There are many other excellent databases that could not be mentioned here because of the space restrictions. In fact, we expect every single database featured in this issue to be useful to a wide audience of students and researchers in various areas of molecular biology.
As explained in last year’s editorial (56), moving to an online-only format for the NAR Database Issue has allowed us to accommodate longer papers and to offer the authors of the most popular data resources an opportunity to describe their resources in more detail, providing a deeper insight into the organization and goals of their respective resources and putting the recent updates of these resources into a broader context. This year, such extended papers were invited for a much larger number of databases, resulting in comprehensive descriptions of the PDB, PDBe, EMDataBank, MODBASE, GPCRDB, RegulonDB, STRING and other well-known databases (29,30,35,39,57–59). In some cases, longer descriptions were accepted for first-time descriptions of several new databases (36,60,61).

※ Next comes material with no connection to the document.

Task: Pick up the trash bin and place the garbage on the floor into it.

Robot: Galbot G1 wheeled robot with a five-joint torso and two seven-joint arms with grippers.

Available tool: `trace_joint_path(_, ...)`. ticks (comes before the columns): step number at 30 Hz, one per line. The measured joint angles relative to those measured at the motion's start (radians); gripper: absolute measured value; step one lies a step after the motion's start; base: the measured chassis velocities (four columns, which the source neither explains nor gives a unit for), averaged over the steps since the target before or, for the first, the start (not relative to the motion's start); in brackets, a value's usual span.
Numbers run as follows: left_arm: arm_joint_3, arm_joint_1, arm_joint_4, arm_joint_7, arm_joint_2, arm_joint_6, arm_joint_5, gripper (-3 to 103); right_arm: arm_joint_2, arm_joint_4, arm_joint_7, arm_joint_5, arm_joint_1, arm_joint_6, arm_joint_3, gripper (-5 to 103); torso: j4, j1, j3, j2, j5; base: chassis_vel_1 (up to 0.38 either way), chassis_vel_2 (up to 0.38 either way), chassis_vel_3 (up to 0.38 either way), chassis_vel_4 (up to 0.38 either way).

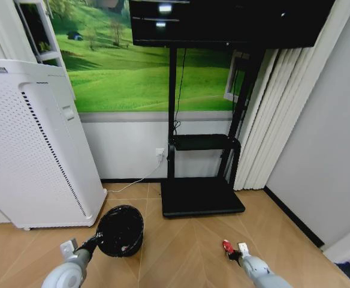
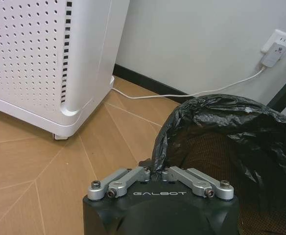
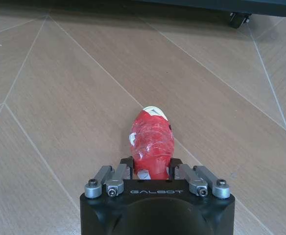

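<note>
The trash bin (image 1: 121, 231), small, round and lined with a glossy black bag, stands low over the tan parquet floor (image 1: 187, 252). My left gripper (image 1: 94, 243) is shut on its near rim. In the left wrist view the fingers (image 2: 133, 175) pinch the crinkled bag edge of the bin (image 2: 221, 147). My right gripper (image 1: 232, 252) is shut on a piece of garbage, a crumpled red-and-white wrapper (image 1: 227, 246). In the right wrist view the wrapper (image 3: 153, 142) sticks out between the fingers (image 3: 116, 177) above the floor (image 3: 74, 98).
A tall white perforated appliance (image 1: 37, 144) stands just left of the bin. A black TV stand base (image 1: 202, 198) lies straight ahead. A white cable runs to a wall outlet (image 1: 160, 153). White curtains (image 1: 283, 114) and a dark skirting strip (image 1: 292, 217) border the right side.
</note>
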Motion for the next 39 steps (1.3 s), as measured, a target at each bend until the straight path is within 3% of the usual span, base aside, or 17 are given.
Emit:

We intend to continue accepting long(er) database papers in the future.
Intramural Research Program of the US National Institutes of Health (to M.Y.G.); European Molecular Biology Laboratory (to G.R.C.). Funding for open access charge: Waived by Oxford University Press.
Conflict of interest statement. The authors' opinions do not necessarily reflect the views of their respective institutions.
The authors thank Sir Richard Roberts and Dr Alex Bateman, Dr David Landsman and Dr Francis Ouellette for helpful comments; Patricia Anderson, Dr Martine Bernardes-Silva and Gail Welsh for excellent editorial assistance, the Oxford University Press team lead by Claire Bird and Jennifer Boyd and Sheila Plaister at EMBL-EBI for their help in compiling this issue and the online Molecular Biology Database Collection.